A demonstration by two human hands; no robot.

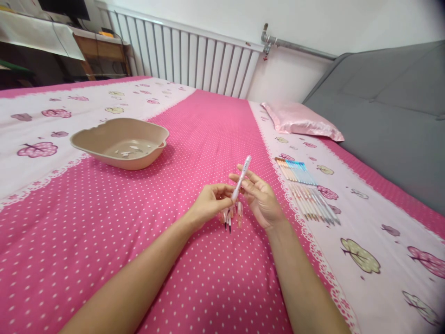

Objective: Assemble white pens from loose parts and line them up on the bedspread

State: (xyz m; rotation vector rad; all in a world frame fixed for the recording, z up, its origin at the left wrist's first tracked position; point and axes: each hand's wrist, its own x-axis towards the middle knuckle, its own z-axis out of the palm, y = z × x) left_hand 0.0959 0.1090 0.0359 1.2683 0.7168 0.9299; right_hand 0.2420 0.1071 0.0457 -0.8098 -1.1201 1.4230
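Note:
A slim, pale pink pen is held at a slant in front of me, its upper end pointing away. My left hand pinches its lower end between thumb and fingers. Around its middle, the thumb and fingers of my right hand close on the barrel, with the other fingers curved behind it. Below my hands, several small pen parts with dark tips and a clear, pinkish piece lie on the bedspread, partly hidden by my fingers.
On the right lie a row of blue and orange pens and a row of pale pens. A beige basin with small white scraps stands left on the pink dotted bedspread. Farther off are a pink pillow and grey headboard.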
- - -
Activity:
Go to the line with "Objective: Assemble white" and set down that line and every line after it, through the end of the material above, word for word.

Response area:
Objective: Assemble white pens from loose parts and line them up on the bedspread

State: (xyz m; rotation vector rad; all in a world frame fixed for the recording, z up, its origin at the left wrist's first tracked position; point and axes: each hand's wrist, its own x-axis towards the middle knuckle, its own z-axis out of the palm, y = z × x) left_hand 0.0959 0.1090 0.0359 1.2683 0.7168 0.9299; right_hand 0.2420 0.1071 0.0457 -0.8098 -1.1201 1.4230
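Note:
A slim, pale pink pen is held at a slant in front of me, its upper end pointing away. My left hand pinches its lower end between thumb and fingers. Around its middle, the thumb and fingers of my right hand close on the barrel, with the other fingers curved behind it. Below my hands, several small pen parts with dark tips and a clear, pinkish piece lie on the bedspread, partly hidden by my fingers.
On the right lie a row of blue and orange pens and a row of pale pens. A beige basin with small white scraps stands left on the pink dotted bedspread. Farther off are a pink pillow and grey headboard.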

Nothing else belongs to this exercise.